### WHAT YOU HAVE TO DO
Each line below from the one containing "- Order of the" through the one containing "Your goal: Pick" is to be given again exactly, and no line outside that span.

Recorded data
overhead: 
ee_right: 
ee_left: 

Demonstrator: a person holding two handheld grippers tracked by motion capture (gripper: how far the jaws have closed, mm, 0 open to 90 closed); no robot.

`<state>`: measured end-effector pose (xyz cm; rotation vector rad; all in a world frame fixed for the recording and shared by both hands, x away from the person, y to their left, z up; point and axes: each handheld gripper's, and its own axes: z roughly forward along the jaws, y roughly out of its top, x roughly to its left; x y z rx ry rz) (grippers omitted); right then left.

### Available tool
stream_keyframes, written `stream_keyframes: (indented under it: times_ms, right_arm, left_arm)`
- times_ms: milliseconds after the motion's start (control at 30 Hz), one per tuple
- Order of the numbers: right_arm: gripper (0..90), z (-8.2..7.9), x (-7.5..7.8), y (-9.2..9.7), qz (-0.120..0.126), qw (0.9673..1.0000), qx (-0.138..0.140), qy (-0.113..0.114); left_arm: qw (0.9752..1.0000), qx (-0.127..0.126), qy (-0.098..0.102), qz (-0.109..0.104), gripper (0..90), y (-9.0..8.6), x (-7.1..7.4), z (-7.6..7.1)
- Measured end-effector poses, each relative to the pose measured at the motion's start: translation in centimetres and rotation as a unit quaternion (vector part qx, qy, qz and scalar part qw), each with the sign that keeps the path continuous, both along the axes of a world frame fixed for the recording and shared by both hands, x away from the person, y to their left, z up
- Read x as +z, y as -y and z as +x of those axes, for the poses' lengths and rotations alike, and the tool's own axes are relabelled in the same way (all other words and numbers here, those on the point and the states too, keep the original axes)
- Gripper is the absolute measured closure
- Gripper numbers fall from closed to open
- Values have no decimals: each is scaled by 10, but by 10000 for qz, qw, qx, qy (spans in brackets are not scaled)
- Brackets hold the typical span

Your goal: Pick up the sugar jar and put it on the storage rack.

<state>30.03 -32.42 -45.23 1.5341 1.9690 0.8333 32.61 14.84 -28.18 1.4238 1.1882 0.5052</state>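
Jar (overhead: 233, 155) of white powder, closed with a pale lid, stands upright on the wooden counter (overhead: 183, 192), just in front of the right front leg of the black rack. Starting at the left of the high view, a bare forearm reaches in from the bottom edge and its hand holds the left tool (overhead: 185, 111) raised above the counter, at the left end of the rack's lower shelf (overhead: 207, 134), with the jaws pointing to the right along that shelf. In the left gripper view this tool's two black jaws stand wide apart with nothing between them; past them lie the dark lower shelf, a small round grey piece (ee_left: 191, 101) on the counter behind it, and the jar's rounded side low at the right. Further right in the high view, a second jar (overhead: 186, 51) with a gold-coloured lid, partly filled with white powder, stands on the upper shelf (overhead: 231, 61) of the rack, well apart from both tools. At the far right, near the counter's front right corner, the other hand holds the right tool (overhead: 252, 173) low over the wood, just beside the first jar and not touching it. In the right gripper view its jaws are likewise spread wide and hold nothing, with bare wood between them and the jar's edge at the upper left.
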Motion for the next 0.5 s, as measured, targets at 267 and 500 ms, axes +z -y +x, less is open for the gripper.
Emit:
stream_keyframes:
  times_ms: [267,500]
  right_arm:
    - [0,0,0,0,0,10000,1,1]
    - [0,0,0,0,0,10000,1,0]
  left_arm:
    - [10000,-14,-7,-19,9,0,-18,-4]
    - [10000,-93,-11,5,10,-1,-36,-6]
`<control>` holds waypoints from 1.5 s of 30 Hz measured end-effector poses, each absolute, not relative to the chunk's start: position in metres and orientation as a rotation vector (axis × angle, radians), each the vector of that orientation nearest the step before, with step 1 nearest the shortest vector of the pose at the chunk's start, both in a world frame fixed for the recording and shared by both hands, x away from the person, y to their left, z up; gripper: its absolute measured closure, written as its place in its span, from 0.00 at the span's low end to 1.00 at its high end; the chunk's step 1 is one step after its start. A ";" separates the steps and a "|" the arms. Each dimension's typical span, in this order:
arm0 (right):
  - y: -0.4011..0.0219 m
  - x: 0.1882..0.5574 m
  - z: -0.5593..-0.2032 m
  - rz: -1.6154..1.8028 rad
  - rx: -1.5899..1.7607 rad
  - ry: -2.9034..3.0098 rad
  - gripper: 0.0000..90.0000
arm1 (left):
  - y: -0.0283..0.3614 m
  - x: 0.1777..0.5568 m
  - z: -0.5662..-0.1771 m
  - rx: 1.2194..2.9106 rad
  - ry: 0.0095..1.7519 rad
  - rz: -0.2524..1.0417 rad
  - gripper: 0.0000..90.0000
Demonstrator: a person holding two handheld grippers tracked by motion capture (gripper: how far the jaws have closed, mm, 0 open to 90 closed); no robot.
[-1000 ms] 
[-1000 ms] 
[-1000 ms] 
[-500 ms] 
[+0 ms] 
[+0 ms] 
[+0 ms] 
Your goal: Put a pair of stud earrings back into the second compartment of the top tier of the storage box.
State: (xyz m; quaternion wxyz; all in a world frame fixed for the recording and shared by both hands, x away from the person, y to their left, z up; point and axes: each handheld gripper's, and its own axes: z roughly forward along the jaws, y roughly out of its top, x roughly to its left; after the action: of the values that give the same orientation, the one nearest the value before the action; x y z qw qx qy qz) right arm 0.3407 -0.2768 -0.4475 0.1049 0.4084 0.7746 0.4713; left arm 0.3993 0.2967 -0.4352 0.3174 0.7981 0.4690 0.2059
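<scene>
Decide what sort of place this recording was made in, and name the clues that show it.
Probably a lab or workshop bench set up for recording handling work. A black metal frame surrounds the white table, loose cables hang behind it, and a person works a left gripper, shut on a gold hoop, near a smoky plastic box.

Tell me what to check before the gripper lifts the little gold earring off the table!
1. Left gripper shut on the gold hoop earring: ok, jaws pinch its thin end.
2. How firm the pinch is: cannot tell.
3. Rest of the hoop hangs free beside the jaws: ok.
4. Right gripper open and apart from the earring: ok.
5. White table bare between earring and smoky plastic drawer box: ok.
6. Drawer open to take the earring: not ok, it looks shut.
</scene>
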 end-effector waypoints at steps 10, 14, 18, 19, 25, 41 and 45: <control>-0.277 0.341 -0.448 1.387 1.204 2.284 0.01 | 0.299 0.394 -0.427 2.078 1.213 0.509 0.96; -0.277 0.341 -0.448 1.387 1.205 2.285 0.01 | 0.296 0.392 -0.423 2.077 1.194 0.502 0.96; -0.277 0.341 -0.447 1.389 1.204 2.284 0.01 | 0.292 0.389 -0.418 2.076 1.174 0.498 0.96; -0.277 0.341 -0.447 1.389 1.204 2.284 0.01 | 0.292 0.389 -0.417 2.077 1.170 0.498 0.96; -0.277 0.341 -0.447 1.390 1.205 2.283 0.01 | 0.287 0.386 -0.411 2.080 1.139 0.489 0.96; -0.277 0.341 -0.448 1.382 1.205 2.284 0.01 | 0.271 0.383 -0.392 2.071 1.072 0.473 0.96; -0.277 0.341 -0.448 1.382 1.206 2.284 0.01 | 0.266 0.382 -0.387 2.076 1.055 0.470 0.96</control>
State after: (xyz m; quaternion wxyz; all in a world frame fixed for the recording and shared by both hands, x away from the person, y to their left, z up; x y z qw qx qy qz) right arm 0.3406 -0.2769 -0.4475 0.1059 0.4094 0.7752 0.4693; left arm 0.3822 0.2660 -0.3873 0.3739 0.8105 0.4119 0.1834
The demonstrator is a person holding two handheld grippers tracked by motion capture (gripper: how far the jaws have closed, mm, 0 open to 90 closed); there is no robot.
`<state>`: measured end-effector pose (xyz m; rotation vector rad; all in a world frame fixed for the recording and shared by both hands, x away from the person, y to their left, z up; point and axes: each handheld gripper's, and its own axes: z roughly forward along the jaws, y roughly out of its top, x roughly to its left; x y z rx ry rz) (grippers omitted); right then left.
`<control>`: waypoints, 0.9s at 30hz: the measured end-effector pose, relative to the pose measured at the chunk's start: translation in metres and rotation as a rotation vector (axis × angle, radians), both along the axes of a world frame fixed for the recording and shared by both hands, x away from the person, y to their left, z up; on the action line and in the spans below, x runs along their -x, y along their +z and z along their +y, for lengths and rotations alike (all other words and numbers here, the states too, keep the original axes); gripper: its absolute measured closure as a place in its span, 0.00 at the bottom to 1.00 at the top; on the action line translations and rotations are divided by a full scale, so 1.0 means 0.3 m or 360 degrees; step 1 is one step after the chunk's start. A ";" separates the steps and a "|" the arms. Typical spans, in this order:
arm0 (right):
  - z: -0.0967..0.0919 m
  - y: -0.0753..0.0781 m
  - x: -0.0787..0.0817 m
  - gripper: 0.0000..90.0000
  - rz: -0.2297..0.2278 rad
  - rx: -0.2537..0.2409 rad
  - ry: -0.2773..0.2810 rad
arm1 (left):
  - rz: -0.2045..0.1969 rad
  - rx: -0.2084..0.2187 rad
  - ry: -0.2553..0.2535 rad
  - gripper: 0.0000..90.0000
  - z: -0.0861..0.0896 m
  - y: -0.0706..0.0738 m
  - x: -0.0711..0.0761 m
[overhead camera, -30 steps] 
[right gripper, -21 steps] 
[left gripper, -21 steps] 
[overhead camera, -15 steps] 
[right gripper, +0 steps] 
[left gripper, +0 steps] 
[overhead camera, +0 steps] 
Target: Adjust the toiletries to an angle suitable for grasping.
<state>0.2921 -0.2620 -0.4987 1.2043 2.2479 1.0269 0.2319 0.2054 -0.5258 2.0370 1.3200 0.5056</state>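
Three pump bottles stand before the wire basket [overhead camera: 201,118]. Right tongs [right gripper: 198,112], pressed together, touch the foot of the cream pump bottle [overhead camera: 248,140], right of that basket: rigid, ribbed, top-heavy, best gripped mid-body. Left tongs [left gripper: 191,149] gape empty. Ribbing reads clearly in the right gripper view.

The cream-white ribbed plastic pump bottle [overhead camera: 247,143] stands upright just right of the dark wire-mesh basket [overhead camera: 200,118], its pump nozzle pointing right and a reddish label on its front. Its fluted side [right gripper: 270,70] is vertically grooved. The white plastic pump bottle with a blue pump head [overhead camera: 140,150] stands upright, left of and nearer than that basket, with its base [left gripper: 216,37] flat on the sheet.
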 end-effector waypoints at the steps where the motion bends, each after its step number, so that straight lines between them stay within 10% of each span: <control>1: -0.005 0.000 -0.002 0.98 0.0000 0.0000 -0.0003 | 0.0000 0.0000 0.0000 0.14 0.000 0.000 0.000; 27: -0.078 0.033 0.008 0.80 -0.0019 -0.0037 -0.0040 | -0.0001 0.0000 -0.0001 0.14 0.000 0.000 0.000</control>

### SOLUTION TO THIS TASK
- Order of the numbers: right_arm: gripper (0..90), z (-8.2..7.9), x (-7.5..7.8), y (-9.2..9.7), qz (-0.120..0.126), qw (0.9673..1.0000), qx (-0.138..0.140), qy (-0.113..0.114); left_arm: qw (0.9752..1.0000), qx (-0.127..0.126), qy (-0.098..0.102), qz (-0.109..0.104), gripper (0..90), y (-9.0..8.6), x (-7.1..7.4), z (-7.6..7.1)
- Measured end-effector poses, each relative to the pose measured at the motion's start: translation in centimetres and rotation as a unit quaternion (vector part qx, qy, qz and scalar part qw), each with the sign that keeps the path continuous, both along the axes of a world frame fixed for the recording and shared by both hands, x away from the person, y to their left, z up
- Read x as +z, y as -y and z as +x of those axes, for the poses' lengths and rotations alike, and the tool's own axes are relabelled in the same way (all other words and numbers here, those on the point and the states too, keep the original axes)
- Gripper is the absolute measured closure
- Gripper numbers fall from closed to open
- Values have no decimals: each is scaled by 10, but by 10000 for qz, qw, qx, qy (spans in brackets are not scaled)
- Brackets hold the typical span

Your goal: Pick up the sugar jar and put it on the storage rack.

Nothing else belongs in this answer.